WHAT IS EXPECTED:
Nothing should be left out when you copy the entries below.

EXTRACTED MATERIAL:
◆ ◆ ◆ ◆
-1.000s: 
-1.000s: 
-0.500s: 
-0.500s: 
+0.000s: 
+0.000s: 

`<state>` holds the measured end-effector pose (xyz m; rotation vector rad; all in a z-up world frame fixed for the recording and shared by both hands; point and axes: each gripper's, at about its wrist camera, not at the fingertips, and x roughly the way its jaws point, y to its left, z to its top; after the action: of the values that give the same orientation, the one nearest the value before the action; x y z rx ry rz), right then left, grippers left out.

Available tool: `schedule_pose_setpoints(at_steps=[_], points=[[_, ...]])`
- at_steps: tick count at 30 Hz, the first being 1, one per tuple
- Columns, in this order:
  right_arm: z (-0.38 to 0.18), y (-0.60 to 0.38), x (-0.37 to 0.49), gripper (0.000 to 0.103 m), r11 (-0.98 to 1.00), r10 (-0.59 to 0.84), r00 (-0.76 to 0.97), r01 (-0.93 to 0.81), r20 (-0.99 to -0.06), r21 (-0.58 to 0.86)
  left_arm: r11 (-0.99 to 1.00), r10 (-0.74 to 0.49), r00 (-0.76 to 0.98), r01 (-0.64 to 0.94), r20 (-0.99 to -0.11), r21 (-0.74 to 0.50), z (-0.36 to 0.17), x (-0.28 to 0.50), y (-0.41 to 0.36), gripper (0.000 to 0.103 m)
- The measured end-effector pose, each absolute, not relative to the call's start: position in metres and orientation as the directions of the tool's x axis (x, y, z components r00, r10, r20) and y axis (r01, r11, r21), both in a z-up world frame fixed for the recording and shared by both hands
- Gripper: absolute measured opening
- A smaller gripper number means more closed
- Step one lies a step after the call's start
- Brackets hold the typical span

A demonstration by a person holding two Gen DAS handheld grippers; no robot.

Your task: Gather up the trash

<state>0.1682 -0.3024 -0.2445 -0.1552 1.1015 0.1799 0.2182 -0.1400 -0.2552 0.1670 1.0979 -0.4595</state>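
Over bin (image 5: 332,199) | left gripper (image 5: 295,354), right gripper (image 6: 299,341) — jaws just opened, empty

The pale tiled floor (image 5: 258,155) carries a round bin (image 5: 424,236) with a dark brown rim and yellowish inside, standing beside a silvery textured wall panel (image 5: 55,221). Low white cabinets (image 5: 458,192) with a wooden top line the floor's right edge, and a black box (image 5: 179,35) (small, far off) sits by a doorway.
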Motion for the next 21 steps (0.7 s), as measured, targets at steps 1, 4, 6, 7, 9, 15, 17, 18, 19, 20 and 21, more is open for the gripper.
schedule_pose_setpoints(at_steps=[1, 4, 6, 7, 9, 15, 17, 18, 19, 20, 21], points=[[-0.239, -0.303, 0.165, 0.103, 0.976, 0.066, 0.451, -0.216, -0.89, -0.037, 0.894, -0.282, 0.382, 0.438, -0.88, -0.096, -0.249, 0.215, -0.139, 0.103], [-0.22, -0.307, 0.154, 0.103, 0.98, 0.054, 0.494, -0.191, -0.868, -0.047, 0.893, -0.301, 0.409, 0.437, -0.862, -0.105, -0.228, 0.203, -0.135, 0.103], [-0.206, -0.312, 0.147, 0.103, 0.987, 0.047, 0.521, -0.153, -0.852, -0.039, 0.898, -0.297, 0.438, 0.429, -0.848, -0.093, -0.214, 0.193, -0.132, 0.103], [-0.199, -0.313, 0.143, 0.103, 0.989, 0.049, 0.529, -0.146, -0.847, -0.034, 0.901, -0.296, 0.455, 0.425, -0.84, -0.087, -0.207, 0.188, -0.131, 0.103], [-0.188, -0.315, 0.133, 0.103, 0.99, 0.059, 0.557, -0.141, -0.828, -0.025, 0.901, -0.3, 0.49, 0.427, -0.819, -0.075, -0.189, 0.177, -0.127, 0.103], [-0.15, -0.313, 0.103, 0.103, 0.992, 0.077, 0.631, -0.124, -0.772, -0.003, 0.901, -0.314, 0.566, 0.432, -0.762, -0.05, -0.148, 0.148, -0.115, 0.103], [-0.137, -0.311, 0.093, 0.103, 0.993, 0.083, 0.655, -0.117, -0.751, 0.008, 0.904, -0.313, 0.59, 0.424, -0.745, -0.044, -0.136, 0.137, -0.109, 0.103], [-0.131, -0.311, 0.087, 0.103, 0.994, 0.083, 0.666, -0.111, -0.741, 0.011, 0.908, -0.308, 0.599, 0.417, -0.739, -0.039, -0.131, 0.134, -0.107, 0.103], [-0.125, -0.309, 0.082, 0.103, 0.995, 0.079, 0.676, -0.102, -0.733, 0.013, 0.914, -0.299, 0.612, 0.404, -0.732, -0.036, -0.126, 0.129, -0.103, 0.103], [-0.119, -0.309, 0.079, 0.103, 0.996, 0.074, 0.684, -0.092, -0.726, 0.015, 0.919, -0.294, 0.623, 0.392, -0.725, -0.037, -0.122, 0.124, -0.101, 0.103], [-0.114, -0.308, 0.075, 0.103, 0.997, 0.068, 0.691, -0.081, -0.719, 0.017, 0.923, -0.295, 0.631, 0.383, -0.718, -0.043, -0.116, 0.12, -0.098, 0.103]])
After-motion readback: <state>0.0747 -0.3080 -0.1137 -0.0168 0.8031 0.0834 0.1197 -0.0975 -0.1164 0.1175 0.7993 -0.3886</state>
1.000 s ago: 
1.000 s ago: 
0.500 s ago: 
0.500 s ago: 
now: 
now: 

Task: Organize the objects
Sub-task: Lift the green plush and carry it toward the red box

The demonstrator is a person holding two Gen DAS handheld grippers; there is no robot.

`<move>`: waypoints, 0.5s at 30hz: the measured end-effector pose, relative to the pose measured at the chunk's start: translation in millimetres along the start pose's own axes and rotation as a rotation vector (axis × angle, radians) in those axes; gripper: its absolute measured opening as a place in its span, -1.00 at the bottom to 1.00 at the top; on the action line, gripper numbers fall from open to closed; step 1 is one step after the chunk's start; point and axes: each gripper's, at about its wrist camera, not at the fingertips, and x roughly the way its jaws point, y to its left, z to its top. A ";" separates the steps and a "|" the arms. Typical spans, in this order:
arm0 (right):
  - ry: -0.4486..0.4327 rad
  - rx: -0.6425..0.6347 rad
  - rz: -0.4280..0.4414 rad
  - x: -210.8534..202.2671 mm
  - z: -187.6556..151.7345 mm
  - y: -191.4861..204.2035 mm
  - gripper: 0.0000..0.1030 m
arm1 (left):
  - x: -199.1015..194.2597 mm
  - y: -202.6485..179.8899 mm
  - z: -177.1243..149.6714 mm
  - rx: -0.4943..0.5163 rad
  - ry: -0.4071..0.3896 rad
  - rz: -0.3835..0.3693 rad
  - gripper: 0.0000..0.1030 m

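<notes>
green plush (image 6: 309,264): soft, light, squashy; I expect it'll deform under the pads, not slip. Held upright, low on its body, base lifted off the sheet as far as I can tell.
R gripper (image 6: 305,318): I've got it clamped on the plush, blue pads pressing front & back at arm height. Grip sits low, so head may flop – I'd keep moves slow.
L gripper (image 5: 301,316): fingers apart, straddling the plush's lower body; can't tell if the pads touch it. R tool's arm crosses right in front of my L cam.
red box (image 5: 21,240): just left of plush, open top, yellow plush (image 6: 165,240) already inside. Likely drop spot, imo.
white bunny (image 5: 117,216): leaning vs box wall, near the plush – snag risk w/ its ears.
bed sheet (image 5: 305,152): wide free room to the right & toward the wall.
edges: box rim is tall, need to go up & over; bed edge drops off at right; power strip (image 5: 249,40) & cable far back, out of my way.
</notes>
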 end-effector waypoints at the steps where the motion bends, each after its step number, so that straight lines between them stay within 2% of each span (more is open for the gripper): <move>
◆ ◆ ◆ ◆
RESPONSE FOR THIS EXERCISE:
-1.000s: 
-1.000s: 
-0.500s: 
-0.500s: 
+0.000s: 
+0.000s: 

`<state>` holds the measured end-effector pose (xyz m; rotation vector rad; all in a z-up world frame fixed for the recording and shared by both hands; point and axes: each gripper's, at about its wrist camera, not at the fingertips, and x roughly the way its jaws point, y to its left, z to its top; after the action: of the values that give the same orientation, the one nearest the value before the action; x y z rx ry rz), right then left, grippers left out.

Available tool: `schedule_pose_setpoints(at_steps=[_], points=[[_, ...]])`
- at_steps: tick count at 30 Hz, the first being 1, one per tuple
- Columns, in this order:
  right_arm: z (-0.38 to 0.18), y (-0.60 to 0.38), x (-0.37 to 0.49), gripper (0.000 to 0.103 m), r11 (-0.98 to 1.00), r10 (-0.59 to 0.84), r00 (-0.76 to 0.97), r01 (-0.93 to 0.81), r20 (-0.99 to -0.06), r21 (-0.58 to 0.86)
  left_arm: r11 (-0.99 to 1.00), r10 (-0.74 to 0.49), r00 (-0.76 to 0.98), r01 (-0.64 to 0.94), r20 (-0.99 to -0.11), r21 (-0.74 to 0.50), z (-0.36 to 0.17), x (-0.28 to 0.50), y (-0.41 to 0.36), gripper (0.000 to 0.103 m)
- The measured end-effector pose, each absolute, not relative to the call's start: position in metres and orientation as the directions of the tool's x axis (x, y, z components r00, r10, r20) and y axis (r01, r11, r21), both in a z-up world frame fixed for the recording and shared by both hands
- Gripper: absolute measured opening
- A smaller gripper number means more closed
- Step one lies a step after the call's start
- Brackets hold the typical span

A demonstration by a person holding two Gen DAS handheld grippers; no robot.

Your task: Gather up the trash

<state>0.1682 -0.3024 -0.2445 -0.1552 1.1015 0.1799 0.2182 -0.1400 -0.2552 0.1670 1.0979 -0.4595</state>
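Over bin (image 5: 332,199) | left gripper (image 5: 295,354), right gripper (image 6: 299,341) — jaws just opened, empty

The pale tiled floor (image 5: 258,155) carries a round bin (image 5: 424,236) with a dark brown rim and yellowish inside, standing beside a silvery textured wall panel (image 5: 55,221). Low white cabinets (image 5: 458,192) with a wooden top line the floor's right edge, and a black box (image 5: 179,35) (small, far off) sits by a doorway.
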Motion for the next 21 steps (0.7 s), as measured, targets at steps 1, 4, 6, 7, 9, 15, 17, 18, 19, 20 and 21, more is open for the gripper.
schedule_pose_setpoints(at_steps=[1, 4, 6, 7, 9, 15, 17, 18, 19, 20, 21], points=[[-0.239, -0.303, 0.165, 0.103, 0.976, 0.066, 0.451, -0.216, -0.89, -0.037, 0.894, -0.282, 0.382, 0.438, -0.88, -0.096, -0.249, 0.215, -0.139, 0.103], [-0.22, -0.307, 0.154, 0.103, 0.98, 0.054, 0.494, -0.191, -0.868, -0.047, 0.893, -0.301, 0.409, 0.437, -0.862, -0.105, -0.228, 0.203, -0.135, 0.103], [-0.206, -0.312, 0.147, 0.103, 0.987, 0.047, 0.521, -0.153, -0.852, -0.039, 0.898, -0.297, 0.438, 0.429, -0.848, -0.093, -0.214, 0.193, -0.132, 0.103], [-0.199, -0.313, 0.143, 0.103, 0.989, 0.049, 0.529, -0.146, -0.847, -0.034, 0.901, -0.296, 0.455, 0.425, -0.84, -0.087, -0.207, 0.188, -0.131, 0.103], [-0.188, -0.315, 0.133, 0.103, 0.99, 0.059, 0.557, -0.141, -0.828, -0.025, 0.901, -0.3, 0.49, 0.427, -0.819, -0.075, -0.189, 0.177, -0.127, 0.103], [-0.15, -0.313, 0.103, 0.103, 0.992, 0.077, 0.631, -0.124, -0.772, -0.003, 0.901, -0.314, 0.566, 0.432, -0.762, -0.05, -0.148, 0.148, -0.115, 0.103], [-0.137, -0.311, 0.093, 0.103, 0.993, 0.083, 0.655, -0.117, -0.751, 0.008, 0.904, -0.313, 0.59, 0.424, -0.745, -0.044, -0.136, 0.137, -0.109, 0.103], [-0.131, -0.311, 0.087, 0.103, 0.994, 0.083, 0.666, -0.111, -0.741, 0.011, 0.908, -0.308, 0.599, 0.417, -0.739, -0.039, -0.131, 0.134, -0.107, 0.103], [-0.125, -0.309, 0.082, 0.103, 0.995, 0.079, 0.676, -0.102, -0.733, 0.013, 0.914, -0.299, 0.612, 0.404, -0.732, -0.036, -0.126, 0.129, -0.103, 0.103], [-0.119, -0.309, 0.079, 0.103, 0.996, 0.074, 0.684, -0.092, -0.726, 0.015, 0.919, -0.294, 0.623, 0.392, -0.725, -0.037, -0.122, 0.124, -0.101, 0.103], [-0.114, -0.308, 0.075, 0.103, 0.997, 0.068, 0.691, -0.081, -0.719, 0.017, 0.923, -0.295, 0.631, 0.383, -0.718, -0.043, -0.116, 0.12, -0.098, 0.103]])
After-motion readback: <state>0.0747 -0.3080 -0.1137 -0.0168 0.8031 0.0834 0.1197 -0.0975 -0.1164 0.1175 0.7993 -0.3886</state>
1.000 s ago: 
1.000 s ago: 
0.500 s ago: 
0.500 s ago: 
now: 
now: 

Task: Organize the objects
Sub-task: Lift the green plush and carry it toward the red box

The demonstrator is a person holding two Gen DAS handheld grippers; there is no robot.

`<move>`: waypoints, 0.5s at 30hz: the measured end-effector pose, relative to the pose measured at the chunk's start: translation in millimetres along the start pose's own axes and rotation as a rotation vector (axis × angle, radians) in those axes; gripper: its absolute measured opening as a place in its span, -1.00 at the bottom to 1.00 at the top; on the action line, gripper numbers fall from open to closed; step 1 is one step after the chunk's start; point and axes: each gripper's, at about its wrist camera, not at the fingertips, and x roughly the way its jaws point, y to its left, z to its top. A ";" separates the steps and a "|" the arms. Typical spans, in this order:
arm0 (right):
  - ry: -0.4486..0.4327 rad
  - rx: -0.6425..0.6347 rad
  - rz: -0.4280..0.4414 rad
  - x: -210.8534..202.2671 mm
  - z: -187.6556..151.7345 mm
  - y: -191.4861..204.2035 mm
  - gripper: 0.0000..0.1030 m
arm1 (left):
  - x: -199.1015..194.2597 mm
  - y: -202.6485..179.8899 mm
  - z: -177.1243..149.6714 mm
  - rx: -0.4943..0.5163 rad
  - ry: -0.4071..0.3896 rad
  - rz: -0.3835..0.3693 rad
  - gripper: 0.0000..0.1030 m

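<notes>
green plush (image 6: 309,264): soft, light, squashy; I expect it'll deform under the pads, not slip. Held upright, low on its body, base lifted off the sheet as far as I can tell.
R gripper (image 6: 305,318): I've got it clamped on the plush, blue pads pressing front & back at arm height. Grip sits low, so head may flop – I'd keep moves slow.
L gripper (image 5: 301,316): fingers apart, straddling the plush's lower body; can't tell if the pads touch it. R tool's arm crosses right in front of my L cam.
red box (image 5: 21,240): just left of plush, open top, yellow plush (image 6: 165,240) already inside. Likely drop spot, imo.
white bunny (image 5: 117,216): leaning vs box wall, near the plush – snag risk w/ its ears.
bed sheet (image 5: 305,152): wide free room to the right & toward the wall.
edges: box rim is tall, need to go up & over; bed edge drops off at right; power strip (image 5: 249,40) & cable far back, out of my way.
</notes>
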 end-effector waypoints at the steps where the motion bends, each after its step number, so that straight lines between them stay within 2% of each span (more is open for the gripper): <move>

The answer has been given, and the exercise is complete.